Histograms display frequency distributions using bars of different heights.

Here is an example histogram showing the distribution of 500 random integers following a normal distribution.


In [12]:
fig = px.histogram(x=np.random.randn(500))
fig.show()

---

### 🎯 Example 4: Salary histogram

▶️ Draw a histogram of `Salary` in `df_hr`.


In [13]:
fig = px.histogram(df_hr, x="Salary", title="Salary Distribution")
fig.show()

---

### 🎯 Example 4: Number of absences histogram

▶️ Draw a histogram of `Absences` in `df_hr`.


In [14]:
fig = px.histogram(df_hr, x="Absences", title="Number of Absence Distribution")
fig.show()

---

### 🎯 Example 8: Salary histograms by gender

▶️ Draw overlaid histograms of `Salary` in `df_hr` by `GenderID`.


In [15]:
fig = go.Figure()
fig.add_trace(go.Histogram(x=df_hr[df_hr["GenderID"] == 0]["Salary"], name="Male"))

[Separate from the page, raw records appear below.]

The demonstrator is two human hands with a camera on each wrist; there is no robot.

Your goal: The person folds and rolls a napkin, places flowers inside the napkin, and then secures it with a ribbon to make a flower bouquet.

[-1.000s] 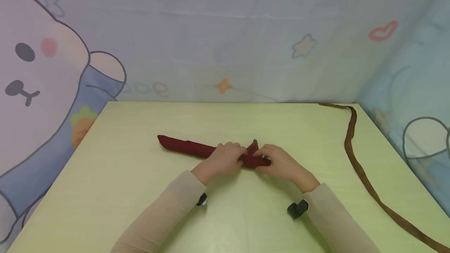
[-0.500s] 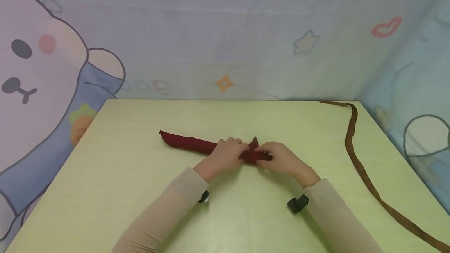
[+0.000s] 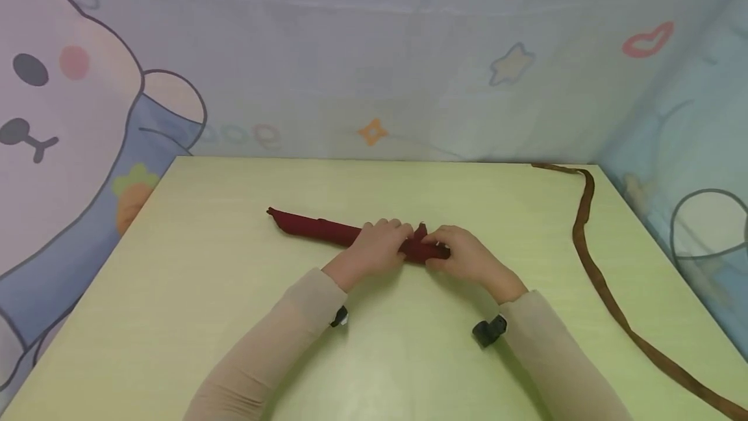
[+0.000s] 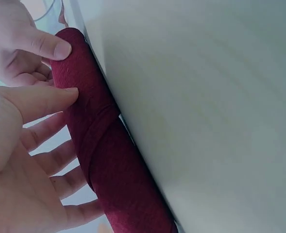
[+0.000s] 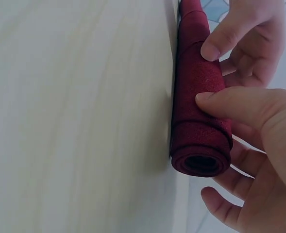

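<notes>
A dark red cloth rolled into a long tube (image 3: 324,229) lies slantwise on the table, its left end tapering to a point. A small pointed flap (image 3: 421,231) sticks up behind it, between the hands. My left hand (image 3: 374,252) holds the roll right of its middle, thumb on the near side and fingers over the far side. Near the right end, my right hand (image 3: 467,255) grips it the same way. The right wrist view shows the spiral end of the cloth roll (image 5: 201,162), with the right thumb (image 5: 220,102) pressed on its side.
A long brown strip (image 3: 602,284) winds along the right side of the pale table (image 3: 175,291), from the back edge to the front right corner. Behind the table hangs a printed cloth backdrop (image 3: 327,70).
The flap behind the roll shows less than before, and the roll has moved slightly away from me. Both hands keep their hold. The whole head view has shifted a little.
</notes>
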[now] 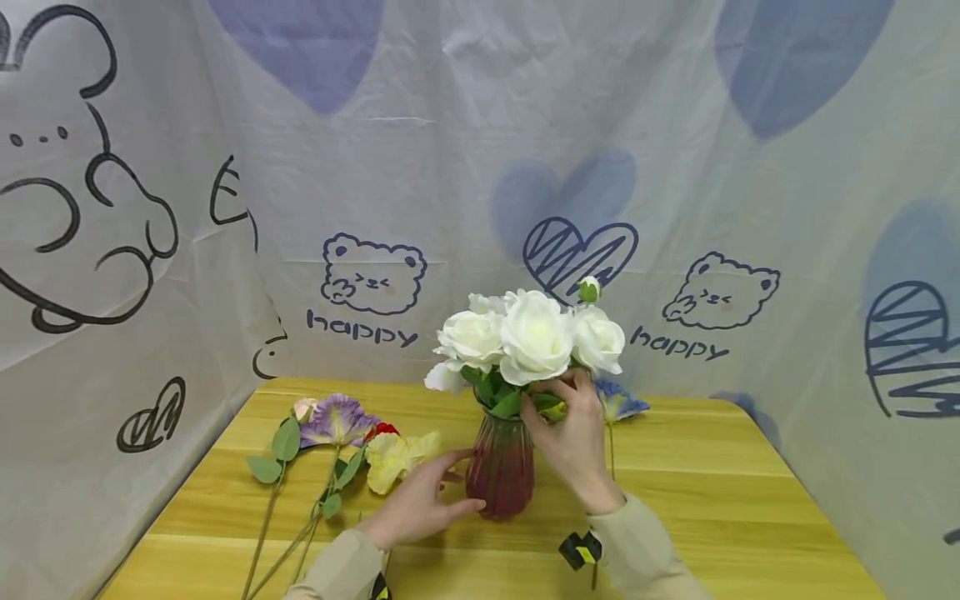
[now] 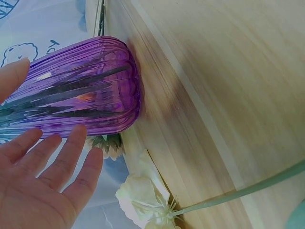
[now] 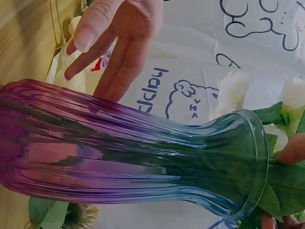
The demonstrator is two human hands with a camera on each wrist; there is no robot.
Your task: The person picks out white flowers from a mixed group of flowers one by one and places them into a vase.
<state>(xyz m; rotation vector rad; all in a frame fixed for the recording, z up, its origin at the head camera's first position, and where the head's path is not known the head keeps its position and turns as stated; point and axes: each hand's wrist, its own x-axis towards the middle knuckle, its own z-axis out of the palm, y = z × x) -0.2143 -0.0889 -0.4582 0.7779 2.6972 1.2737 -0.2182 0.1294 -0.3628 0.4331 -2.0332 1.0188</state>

fig.add_trace(go.Histogram(x=df_hr[df_hr["GenderID"] == 1]["Salary"], name="Female"))

# Overlay both histograms
fig.update_layout(barmode="overlay")

# Reduce opacity to see both histograms
fig.update_traces(opacity=0.6)
fig.show()

:::{note} Graph objects

This example uses the low-level `graph_objects` interface of plotly to create overlaid histograms. This approach provides more control over the individual traces and their properties.

You will not be asked to use `graph_objects` in the exercises and case studies. However, it is good to be aware of this interface as you advance your data visualization skills.

:::